Hey-hi-hello! Let's all just pretend that I am really, really great at keeping up my blog! Here are some photos from a field trip I took two weeks ago to Hampton Court Palace, former residence of Henry VIII (that wife-lovin' son-of-a-gun, immortalized by Eric Bana in the recent "The Other Boleyn Girl"). The palace itself was pretty fly (for a white guy), since it was architecturally half-Tudor, half-Baroque. Tudor for Henry, Baroque for William and Mary (the III and II, respectively). The trellis in the photo on the left was very picturesque, so, naturally, I took a picture of it. On the right, we see an imposing Tudor facade. Just like Henry liked it - imposing.

Before we went to Hampton Court Palace, I asked my Junior Dean, Jonathan Kirkpatrick, if it would be anything like the hotel chain in the United States of the same name. He said no.

You may recognize the next photo of this rotund Gothic-looking structure from my pilfered Google photo in the upper right-hand corner of my blog. This is the Radcliffe Camera, part of the Bodleian library, and where I spend a good deal of my time these days. Right now I am finishing up a paper on the role of religion in shaping British national identity in the 18th century, and starting a paper on film adaptations of Jane Austen's novels (focusing specifically on Pride and Prejudice).
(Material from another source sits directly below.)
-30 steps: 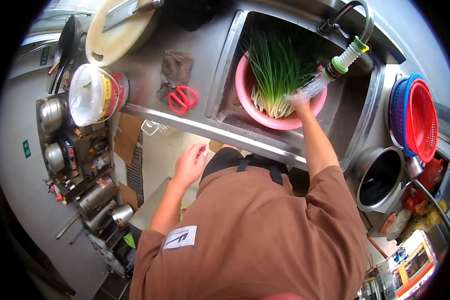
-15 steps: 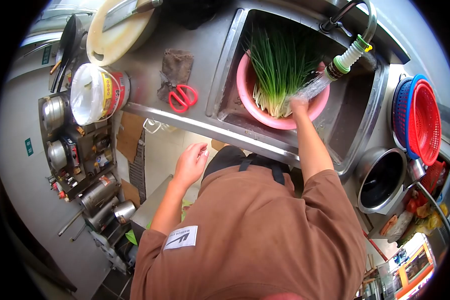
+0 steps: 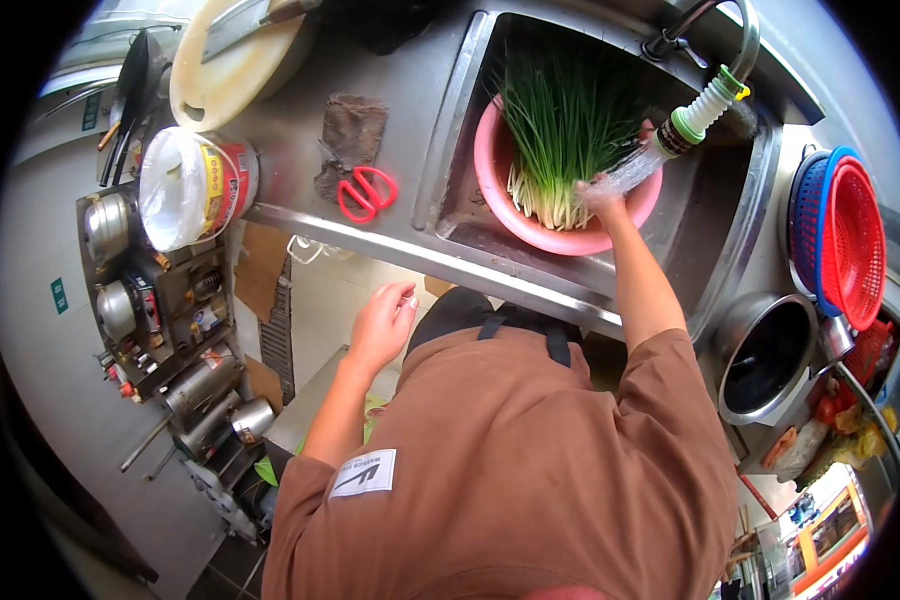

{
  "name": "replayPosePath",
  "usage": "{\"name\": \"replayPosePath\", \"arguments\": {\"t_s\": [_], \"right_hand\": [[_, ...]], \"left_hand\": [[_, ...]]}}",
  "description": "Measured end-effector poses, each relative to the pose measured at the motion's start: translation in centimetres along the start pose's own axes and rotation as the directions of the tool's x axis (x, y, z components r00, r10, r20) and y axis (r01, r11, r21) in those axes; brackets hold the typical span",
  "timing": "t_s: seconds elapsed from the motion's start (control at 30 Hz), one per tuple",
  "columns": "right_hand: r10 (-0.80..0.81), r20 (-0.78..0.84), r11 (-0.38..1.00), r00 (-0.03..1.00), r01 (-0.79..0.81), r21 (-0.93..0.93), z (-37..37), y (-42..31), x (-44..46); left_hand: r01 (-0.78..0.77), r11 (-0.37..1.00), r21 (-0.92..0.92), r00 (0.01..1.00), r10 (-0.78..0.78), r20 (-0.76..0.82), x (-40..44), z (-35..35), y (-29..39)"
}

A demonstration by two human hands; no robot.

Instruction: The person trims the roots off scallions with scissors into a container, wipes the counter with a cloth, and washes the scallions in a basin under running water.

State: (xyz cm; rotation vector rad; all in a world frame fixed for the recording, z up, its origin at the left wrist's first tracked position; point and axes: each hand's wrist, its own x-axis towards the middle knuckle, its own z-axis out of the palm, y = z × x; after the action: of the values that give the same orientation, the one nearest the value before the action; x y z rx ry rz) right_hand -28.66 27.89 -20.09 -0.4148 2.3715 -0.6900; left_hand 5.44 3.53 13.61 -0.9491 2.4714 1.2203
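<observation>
Green stalks with white root ends (image 3: 560, 150) lie in a pink basin (image 3: 530, 235) inside the metal sink (image 3: 460, 235). Water runs from the green-and-white faucet nozzle (image 3: 705, 108) onto my right hand (image 3: 602, 192), which is at the right side of the white ends. Splashing water blurs its fingers, so I cannot tell how they are held. My left hand (image 3: 385, 322) hangs in front of the counter, away from the sink, with its fingers loosely curled and nothing visible in them.
Red-handled scissors (image 3: 367, 195) and a brown cloth (image 3: 353, 130) lie left of the sink. Further left are a white bucket (image 3: 175, 190) and a round board (image 3: 195, 85) with a knife. Red and blue baskets (image 3: 850, 240) and a steel pot (image 3: 767, 355) stand at the right.
My right hand has shifted slightly at the white ends, first left, then back to the right under the water. My left hand has stayed nearly still.
</observation>
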Motion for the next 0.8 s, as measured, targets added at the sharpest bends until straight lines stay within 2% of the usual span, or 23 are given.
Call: {"name": "replayPosePath", "arguments": {"t_s": [0.07,0.1,0.13,0.2,0.3,0.33,0.4,0.43,0.5,0.53,0.6,0.63,0.7,0.73,0.8], "right_hand": [[-0.11,-0.132,0.981,0.985,0.129,0.146,-2.8,-2.2,-2.7],[-0.094,-0.159,0.963,0.983,0.131,0.236,-3.4,-3.0,-3.2],[-0.093,-0.159,0.964,0.983,0.129,0.233,-3.8,-3.5,-3.9],[0.069,-0.109,0.987,0.992,-0.052,0.149,-4.4,-4.4,-5.4],[0.117,-0.107,0.992,0.987,-0.11,0.068,-3.6,-3.9,-5.3],[0.116,-0.104,0.992,0.988,-0.109,0.067,-3.0,-3.5,-5.1],[-0.008,-0.207,0.997,0.978,0.024,0.073,-1.6,-2.9,-4.6],[-0.008,-0.204,0.997,0.979,0.024,0.074,-0.2,-1.7,-3.7],[0.115,0.143,0.984,0.983,-0.133,0.122,2.2,0.8,-1.4],[0.113,0.144,0.984,0.983,-0.132,0.123,1.2,-0.6,-1.9],[0.286,0.36,0.865,0.888,-0.401,0.302,-2.4,-4.9,-3.9],[0.287,0.359,0.866,0.888,-0.401,0.3,-2.5,-4.6,-4.1],[0.177,0.331,0.756,0.927,-0.344,0.557,-2.8,-3.8,-4.7],[0.179,0.33,0.756,0.927,-0.344,0.556,-3.2,-4.1,-5.1],[0.179,0.343,0.587,0.922,-0.38,0.714,-4.3,-5.3,-5.9]], "left_hand": [[0.026,0.999,-0.048,0.999,-0.027,-0.019,-0.1,0.2,-0.2],[0.024,0.998,-0.053,1.0,-0.025,-0.017,0.0,0.3,-0.2],[0.011,0.999,-0.042,1.0,-0.011,-0.007,0.1,0.3,-0.2],[-0.001,1.0,-0.032,1.0,0.002,0.004,0.1,0.3,-0.1],[-0.011,1.0,-0.018,1.0,0.011,0.01,0.4,0.2,0.0],[-0.019,1.0,-0.005,1.0,0.019,0.006,0.5,0.2,-0.1],[-0.02,1.0,0.009,1.0,0.02,0.002,0.4,0.1,-0.3],[-0.02,1.0,0.009,1.0,0.02,0.001,0.4,0.1,-0.3],[-0.022,1.0,0.011,1.0,0.022,-0.002,0.3,-0.2,-0.2],[-0.018,1.0,0.002,1.0,0.018,0.002,0.3,-0.3,-0.1],[-0.013,1.0,-0.011,1.0,0.013,0.005,0.2,-0.3,-0.1],[-0.02,1.0,-0.006,1.0,0.02,0.002,0.2,-0.2,-0.2],[-0.029,1.0,-0.005,1.0,0.029,0.001,0.2,0.0,-0.3],[-0.03,1.0,-0.008,1.0,0.031,0.008,0.2,0.1,-0.3],[-0.03,1.0,-0.01,0.999,0.03,0.015,0.3,0.2,-0.3]]}}
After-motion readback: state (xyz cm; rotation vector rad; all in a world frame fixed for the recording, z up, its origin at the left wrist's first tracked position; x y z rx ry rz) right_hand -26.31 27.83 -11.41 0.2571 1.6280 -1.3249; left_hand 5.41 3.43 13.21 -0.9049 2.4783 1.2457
Needless to say, I have been doing as much research as possible. My life is a fairy tale.

I have many more adventures to tell, and many more blessings to relate, but right now - homework calls (and it is a sweet, sweet sound). More from the City of Boots and Brollies asap!

15 September 2008

Cheers from London!



In my opinion, there is nothing optional about an "optional fieldtrip" to London. Quite the reverse, in fact. London—home of Shakespeare, Jack the Ripper, and even, for a brief time, Jimi Hendrix—is a sprawling, vibrant city, as impressive as it is expensive. Taking a coach (yessir, another double-decker) from Oxford at 8:30am, we arrived in London early enough to do some serious damage to our feet, traipsing around town from 10 in the morning till 10 at night. Minus the time spent on the tube, of course.

A List of Important, Entertaining, and/or Famous Things I Saw in London:

- Buckingham Palace
- Tower of London
- Globe Theatre
- Big Ben
- Westminster Abbey
- Tower Bridge (known mistakenly to tourists as London Bridge)
- St Paul’s Cathedral
- the National Gallery
- Millennium Bridge
- Thames River
- A homeless man feeding a baby squirrel with baby formula from a syringe in Trafalgar Square

I attended evensong and listened to the angelic overtones of their world-renowned boys’ choir echo off the gold-emblazoned ceilings of St Paul’s. I saw Rubens, Michelangelo, Da Vinci, and Caravaggio up close in the National Gallery. I stood outside the gates of Buckingham Palace and wished the Queen were at home to greet me. I ate pizza off the street in Leicester Square for a

pound-seventy. I took the underground and saw where the fire of London started and walked on the same streets as did Samuel Pepys and the Beatles.

And then I caught the coach back home to Oxford, stopping at G&D’s for homemade Bailey’s (flavored) ice cream before crashing into bed at midnight. What a lucky girl am I!